Diplomasiden ayrılamayan iki önemli ilke olduğunu kaydeden Cîhan Xelîl, "Bunlardan biri toplumsal diplomasidir. Bilimsel diplomasinin derinleştirilmesi ve dürüst bir fikirle yürütülmesidir. Bir diğeri ise öz savunmadır. Rojava Devrimi’nde DAİŞ'e karşı eşsiz bir savaş verildi. Kadınlar ve erkeklerin gücüyle DAİŞ yenildi. Özerk Yönetim kapsamında oluşturulan diplomasi elbette olumlu bir adımdı. Bu adımla birlikte kendi toplumumuzu hem içte hem de uluslararası düzeyde tanıtabildik” şeklinde konuştu.

‘İç diplomasi de önemli’

Cîhan Xelîl, dış ilişkilerin yanı sıra tüm taraflarla iç diplomasinin önemli olduğunu belirterek, "Tarihten bu yana politikalar ve diplomasi Kürt soykırımı üzerine yürütülmüş ve Kürtler yıllarca diplomasiden yoksun bırakılmıştır. Bu konuda ilk adımı Cizîrê Özerk Yönetimi atmıştır. İçinde her örgüt, parti ve mezhep bulunmaktadır. Şüphesiz halkın birliği kadar toplumun tüm fertlerinin birliği de önemlidir. Özellikle dış ülkelerle iç ve dış diplomasi düzeyi oluşturuldu diyebiliriz. Tabii ki, bu eğilimi güçlendirmek için hala atılması gereken birçok adım var. Kürdistan diplomasisinin güçlendirilmesi ne kadar önemliyse bu coğrafyada yaşayan tüm toplumlar içinde önem taşımaktadır” ifadelerinde bulundu.
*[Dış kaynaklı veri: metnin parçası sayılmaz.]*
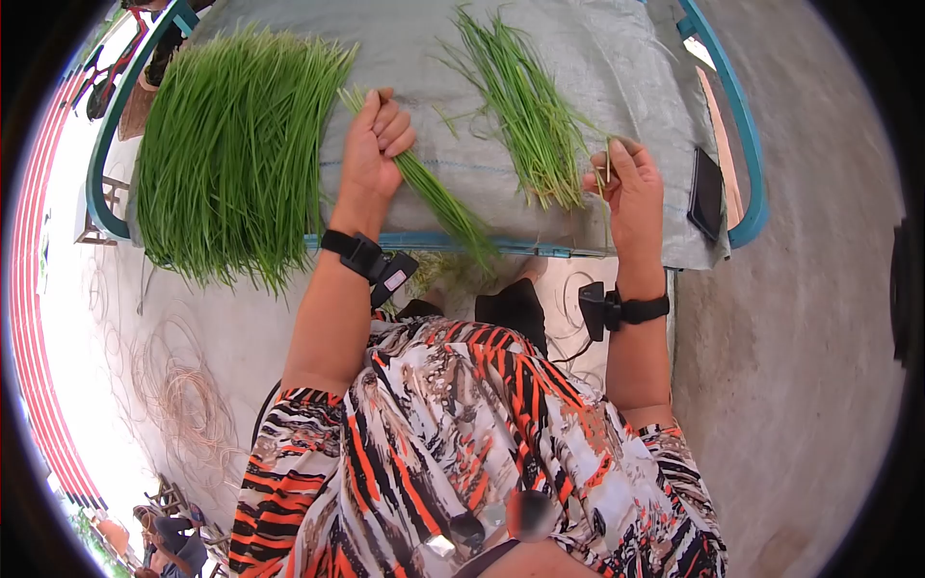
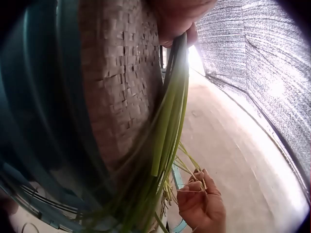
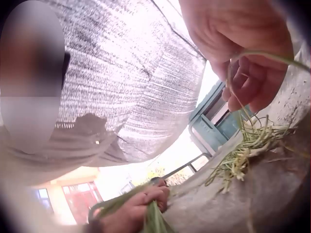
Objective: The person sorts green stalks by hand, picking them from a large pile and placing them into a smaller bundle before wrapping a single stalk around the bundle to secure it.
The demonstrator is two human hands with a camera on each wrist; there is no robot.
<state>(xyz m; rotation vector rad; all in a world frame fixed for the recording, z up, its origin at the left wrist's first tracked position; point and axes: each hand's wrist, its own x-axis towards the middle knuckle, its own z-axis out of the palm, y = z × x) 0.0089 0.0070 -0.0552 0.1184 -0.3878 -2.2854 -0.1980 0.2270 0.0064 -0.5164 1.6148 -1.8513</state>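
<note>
My left hand [image 1: 376, 144] grips a slim bunch of chives [image 1: 443, 202], fingers curled round it. The cut lower part fans out toward the table's near edge, and short ends poke out above the fist. In the left wrist view the blades [image 2: 170, 121] hang down from the fingers. At the right, my right hand [image 1: 631, 193] pinches a thin chive stalk [image 3: 272, 56] between thumb and fingers. Just left of that hand lies a loose heap of chives [image 1: 525, 125], its pale ends [image 3: 238, 165] toward me.
A broad, thick pile of chives [image 1: 236, 154] covers the table's left side. Grey woven sheeting [image 1: 405, 53] lies over the tabletop, framed by blue metal rails [image 1: 747, 125]. A dark phone [image 1: 705, 193] lies near the right edge. Coiled strands [image 1: 188, 390] litter the floor at left.
</note>
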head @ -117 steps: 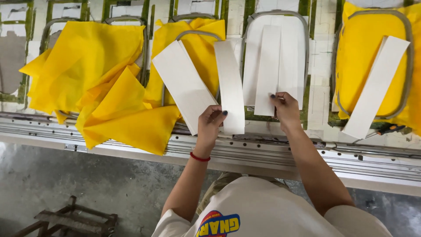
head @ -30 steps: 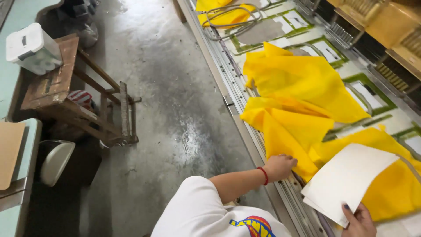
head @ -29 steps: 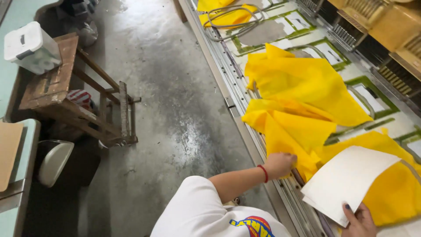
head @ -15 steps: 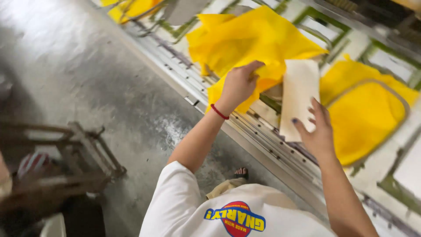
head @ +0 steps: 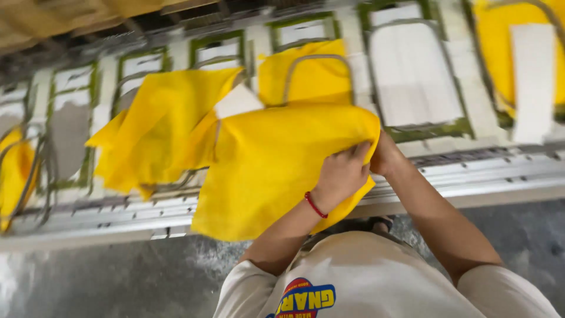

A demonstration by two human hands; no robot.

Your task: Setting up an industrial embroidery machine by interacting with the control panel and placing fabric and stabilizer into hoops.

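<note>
Both arms reach forward and meet at one corner of the yellow cloth (head: 271,165) — left hand (head: 341,174) clenched on its edge, right hand (head: 385,156) mostly hidden behind, grip unclear. The cloth is rumpled, draped over the machine bed's (head: 471,176) front rail.

Yellow cloth (head: 276,171): soft woven fabric, matt, lightly creased, gathered in folds.
White strip (head: 532,79) on the far-right hoop: stiff, matt sheet, probably paper or backing felt; the blur leaves it unsure.
Hoop frame (head: 412,126): dull green rim, seemingly painted metal or plastic.
Front rail of the desk (head: 500,176): bare metal, grooved, faintly shiny.
Floor (head: 118,277): rough grey concrete, patchy sheen.
Wristband (head: 315,205): thin red cord.
Shirt (head: 376,277): pale matt knit, glossy print.
</note>
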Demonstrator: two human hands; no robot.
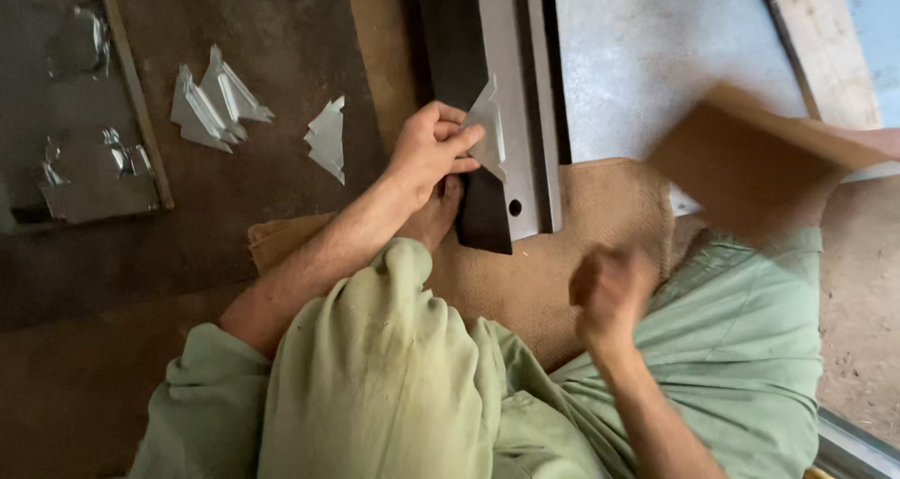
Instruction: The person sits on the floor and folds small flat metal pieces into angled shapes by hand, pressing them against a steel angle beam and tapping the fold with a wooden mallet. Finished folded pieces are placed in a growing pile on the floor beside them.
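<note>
My left hand (429,151) pinches a small folded piece of sheet metal (489,130) against a long steel angle bar (511,95) that lies on the floor. My right hand (607,291) is a blurred fist, raised over my lap and swinging a flat brown wooden block (750,165), also blurred. A bare foot (436,212) presses beside the dark end of the bar. I sit on the ground in pale green clothes.
Several folded metal pieces (217,102) and one more (328,140) lie on the dirt floor at left. A shiny crumpled sheet (84,165) sits far left. A large flat metal sheet (656,48) and a wooden plank (823,48) lie beyond the bar. Brown sacking (562,245) covers the floor under me.
</note>
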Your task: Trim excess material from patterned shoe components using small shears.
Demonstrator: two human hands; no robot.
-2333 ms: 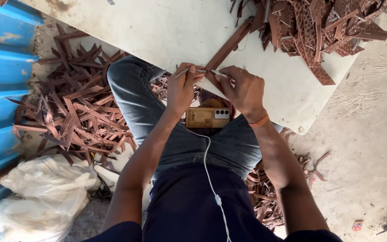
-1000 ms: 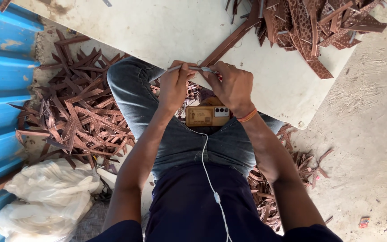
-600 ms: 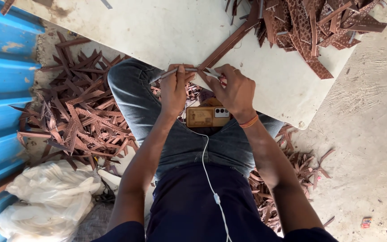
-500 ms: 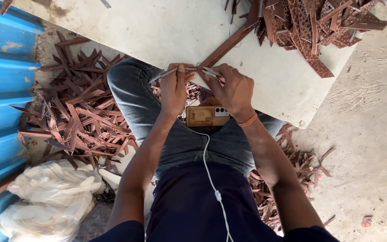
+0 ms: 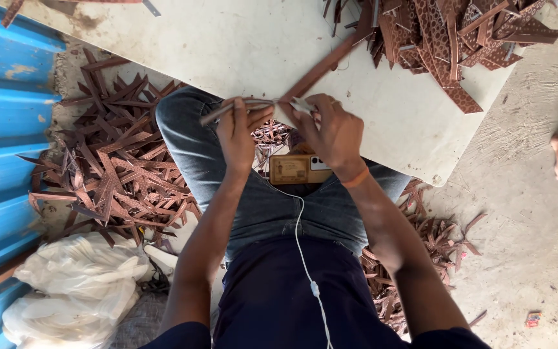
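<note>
Gripping a long brown strip [image 5: 321,68] at the near edge of the pale board [image 5: 227,45], your right hand [image 5: 330,132] pinches its lower end while your left hand [image 5: 237,129] closes on a thin rod-like tool [image 5: 227,111] laid against it. Both hands sit close together above your lap, where a phone [image 5: 299,169] rests. More brown strips [image 5: 447,32] pile at the board's far right corner.
</note>
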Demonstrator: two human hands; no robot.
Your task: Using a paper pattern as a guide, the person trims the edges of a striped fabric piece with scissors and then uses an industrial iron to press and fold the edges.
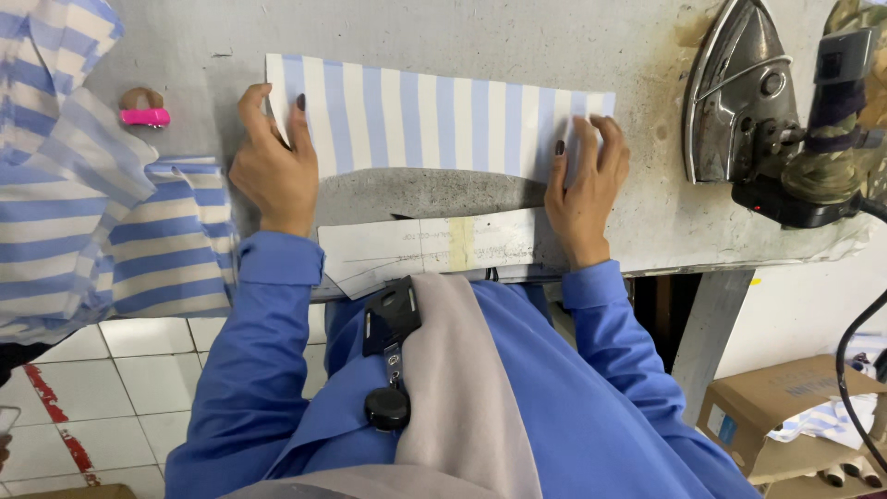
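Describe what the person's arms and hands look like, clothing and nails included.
Both arms wear long blue sleeves with buttonless-looking plain cuffs. The left hand and right hand are bare, without gloves or visible rings, and the fingernails carry dark polish.

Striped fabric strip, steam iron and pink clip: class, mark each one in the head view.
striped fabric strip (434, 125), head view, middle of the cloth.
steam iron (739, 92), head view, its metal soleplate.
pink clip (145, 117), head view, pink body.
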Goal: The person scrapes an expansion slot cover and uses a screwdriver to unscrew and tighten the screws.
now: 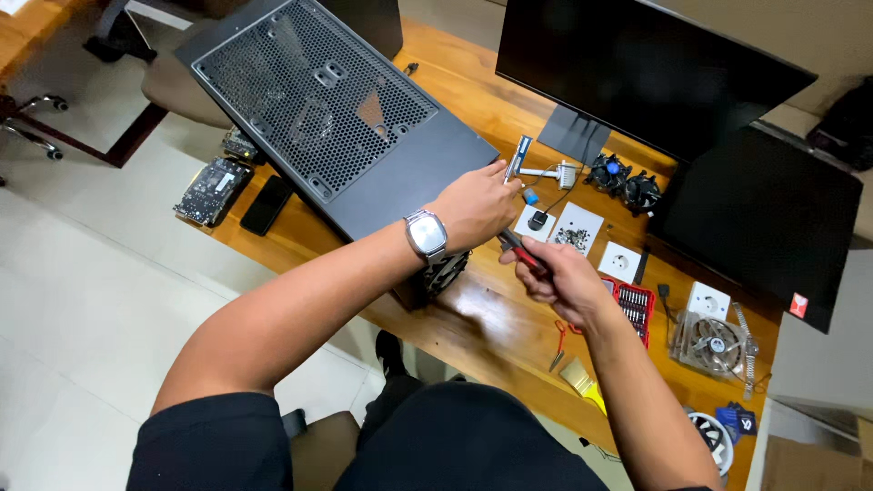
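Lying flat on the wooden counter [491, 318], the black computer case [364, 136] has its long axis running away from the person. The left hand [475, 207] rests closed on the case's near right corner. The right hand [564, 282], just right of that corner, is wrapped around a red-handled screwdriver [520, 252] whose tip points back toward the case. The left hand is nearer.
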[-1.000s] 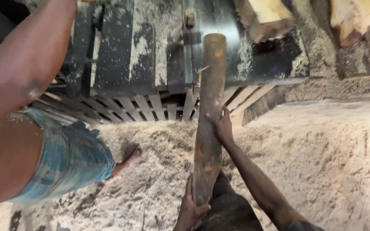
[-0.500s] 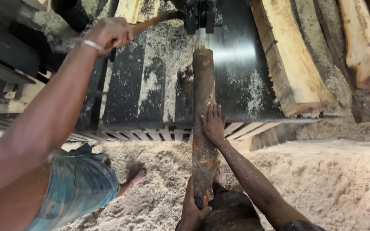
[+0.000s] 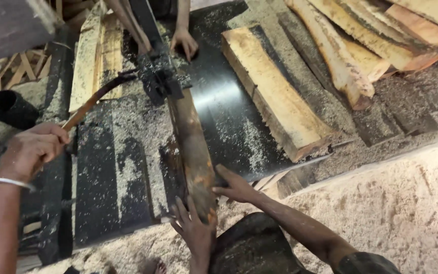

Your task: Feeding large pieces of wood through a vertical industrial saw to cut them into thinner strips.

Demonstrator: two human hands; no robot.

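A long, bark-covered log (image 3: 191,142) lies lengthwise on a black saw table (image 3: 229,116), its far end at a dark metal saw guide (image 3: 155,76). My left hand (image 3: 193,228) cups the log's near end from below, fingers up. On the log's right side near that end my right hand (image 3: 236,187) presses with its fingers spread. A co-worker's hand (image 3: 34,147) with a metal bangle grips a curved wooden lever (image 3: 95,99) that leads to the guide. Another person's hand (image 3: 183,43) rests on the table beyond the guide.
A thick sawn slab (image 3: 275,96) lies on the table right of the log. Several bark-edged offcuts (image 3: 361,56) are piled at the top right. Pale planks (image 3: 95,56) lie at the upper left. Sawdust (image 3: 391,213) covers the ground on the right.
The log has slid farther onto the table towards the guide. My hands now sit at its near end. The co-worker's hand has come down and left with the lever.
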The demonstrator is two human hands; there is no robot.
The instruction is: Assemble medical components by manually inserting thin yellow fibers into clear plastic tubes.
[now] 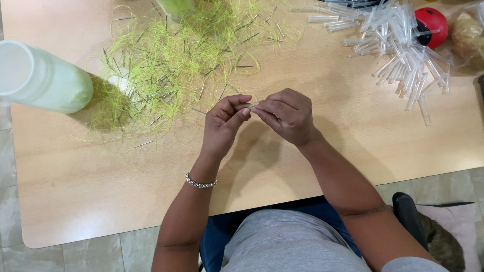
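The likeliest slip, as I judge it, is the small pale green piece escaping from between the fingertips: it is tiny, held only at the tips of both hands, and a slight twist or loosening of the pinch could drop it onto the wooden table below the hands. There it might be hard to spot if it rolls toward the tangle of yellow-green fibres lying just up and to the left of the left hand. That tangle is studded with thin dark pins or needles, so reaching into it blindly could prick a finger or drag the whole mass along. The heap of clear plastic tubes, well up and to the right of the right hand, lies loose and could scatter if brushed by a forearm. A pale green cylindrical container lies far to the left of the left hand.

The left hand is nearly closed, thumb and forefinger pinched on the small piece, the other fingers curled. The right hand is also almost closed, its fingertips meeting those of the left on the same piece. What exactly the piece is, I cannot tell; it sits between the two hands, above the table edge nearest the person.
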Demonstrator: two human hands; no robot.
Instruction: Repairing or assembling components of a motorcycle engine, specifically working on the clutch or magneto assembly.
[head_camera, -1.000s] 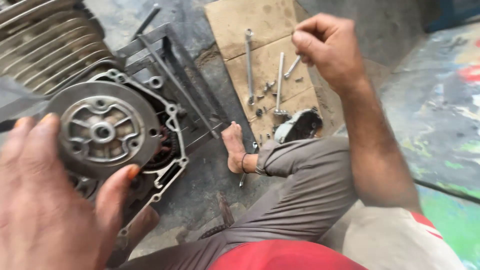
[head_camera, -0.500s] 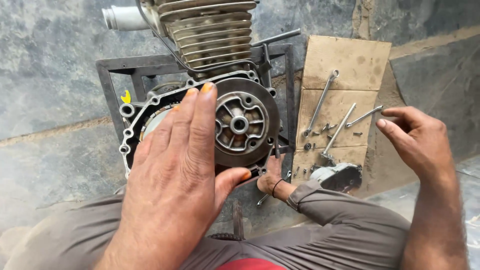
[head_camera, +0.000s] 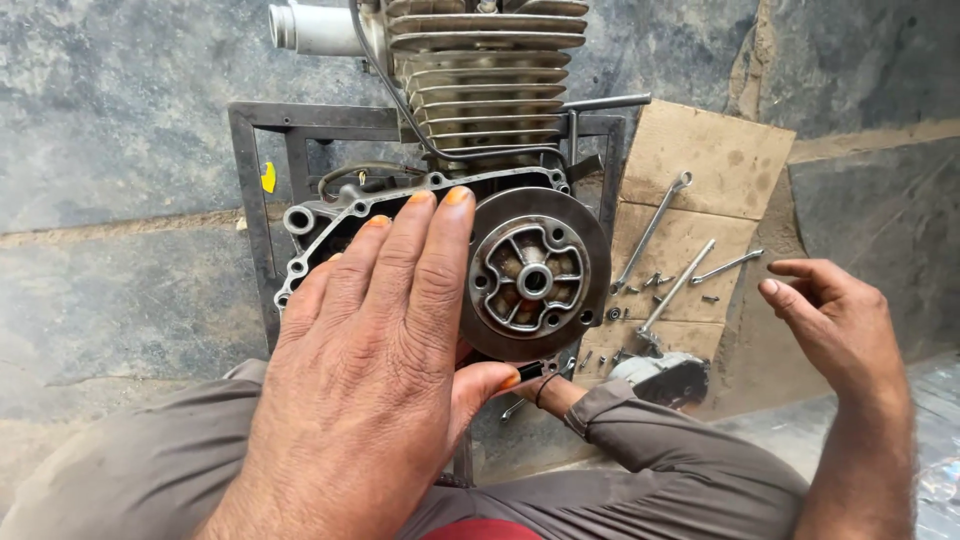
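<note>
Grey, greasy metal fills the middle of the view: an engine (head_camera: 470, 180) with cooling fins stands in a dark steel frame (head_camera: 262, 190) on a concrete floor (head_camera: 110, 300). The left hand (head_camera: 370, 370) lies flat and open against the engine's side, its fingers (head_camera: 420, 260) close together and pointing up over the casing rim, holding nothing; the thumb rests just below a round metal rotor (head_camera: 535, 275), which sits immediately right of the fingertips. The right hand (head_camera: 835, 325) hovers well to the right of the rotor, empty, with fingers loosely curled and spread, pointing left. Just beyond those fingertips, on a sheet of cardboard (head_camera: 720, 160), lie three spanners (head_camera: 655, 225), small bolts and a grey cover (head_camera: 665, 378).
</note>
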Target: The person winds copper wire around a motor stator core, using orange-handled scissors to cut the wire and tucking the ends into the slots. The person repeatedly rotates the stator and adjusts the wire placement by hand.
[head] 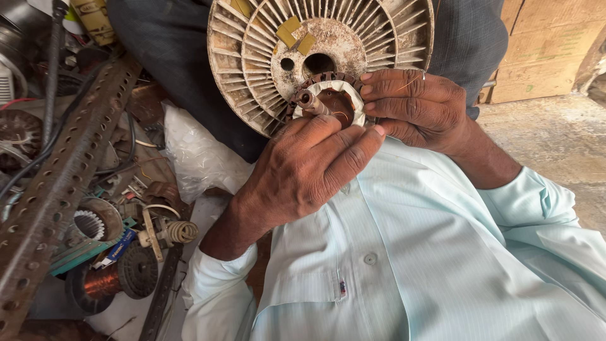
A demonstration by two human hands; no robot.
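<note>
Fingers (328, 136) around white-wrapped stator ring (333, 95)

Landmark: the round white finned wheel (315, 57).

1. Cardboard boxes (543, 50), tan, flat-sided, stacked right of the wheel.
2. Yellow rectangular package (95, 19) with dark print, far left of it.
3. Small blue-and-white label (117, 248), lower left.

A small round motor stator with a dark laminated iron core and white insulating paper lining (328, 95) is held up close, its open bore facing the camera. Thin copper wire shows inside. It sits before a dirty white ribbed plastic spool (252, 57), tilted upright behind it.
</note>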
İşgalciler tehlike olarak görüyor

Kürdistan’ı işgal edenlerin Kürdistan diplomasisini engellediğinin altını çizen Cîhan Xelîl, "Kürdistan dört işgalci ülke olan Irak, Türkiye, Suriye ve İran arasında bölünmüş durumda ve bu ülkeler Kürtlerin birbirine ulaşmasına ve aralarındaki diplomasiye izin vermiyor. Kendileri için tehlike gördükleri için engelliyorlar. Bu nedenle Kürt diplomasisi ve inşa edilmekte olan diplomatik ilişkiler etkisiz kılınmak isteniyor. Özerk Yönetim tarafından uluslararası düzeyde hızlı ve aralarındaki tüm farklılıklara rağmen bir adım atıldığında, yabancı ülkeler bir araya gelerek Kürt tarafında herhangi bir diplomasinin gelişmesine izin vermemektedir” sözlerine dikkat çekti.

‘Toplumun ortak diplomasisi kurulacak’

Kürt ilişkilerindeki zayıflığın çözümünün KNK çatısı altında çalışmaktan geçtiğini vurgulayan Cîhan Xelîl, "Bu sorunun elbette bir çözümü var. Çözümün Kürdistan Ulusal Kongresi (KNK) çatısı altında çalışmak olduğunu görüyoruz. Tüm taraflar, en büyük tehlikeyi ortadan kaldırmak için savunma güçlerini birleştirmelidir. Birkaç yıl önce Güney Kürdistan hükümeti ile Kürt diplomasisi geliştirme çabaları vardı. KNK'nin bu konuda önemli bir misyonu vardı ve rol oynadı ve hala bunun için mücadele ediyor. KNK'nin tüm sorumlulukları üstlenebileceği ve bunun için mücadele edebileceği bir yönetim veya kurul oluşturması gerekmektedir. Kürtler için demokratik, özgürlük ve eşitlik standartlarına dayalı bir diplomasi, Özerk Yönetim’de Kürtlerin öncülüğünde bu standartlar yerine getirilecek ve toplumun ortak diplomasisi kurulacaktır” dedi.

‘Sonuç alacağız’

Halkların 19 Temmuz devrimini kutlayan Cîhan Xelîl, konuşmasını şöyle sonlandırdı: "19 Temmuz Rojava Devrimi'nin yıl dönümü. Heyecanlıyız çünkü bu başarılar şehitlerimizin ve devrimin verdiği değerlerle elde edildi. Her yıl kutlanan Newroz Bayramı'nın değeri ve anlamı kadar, 19 Temmuz Devrimi de bizim için önemlidir. Çünkü tüm halkların çözümü 19 Temmuz Devrimi’nin temelidir. Halkımızın bu gününü kutluyor ve mücadelemize doğru adımlarla devam ederek sonuç alacağımızı belirtiyoruz."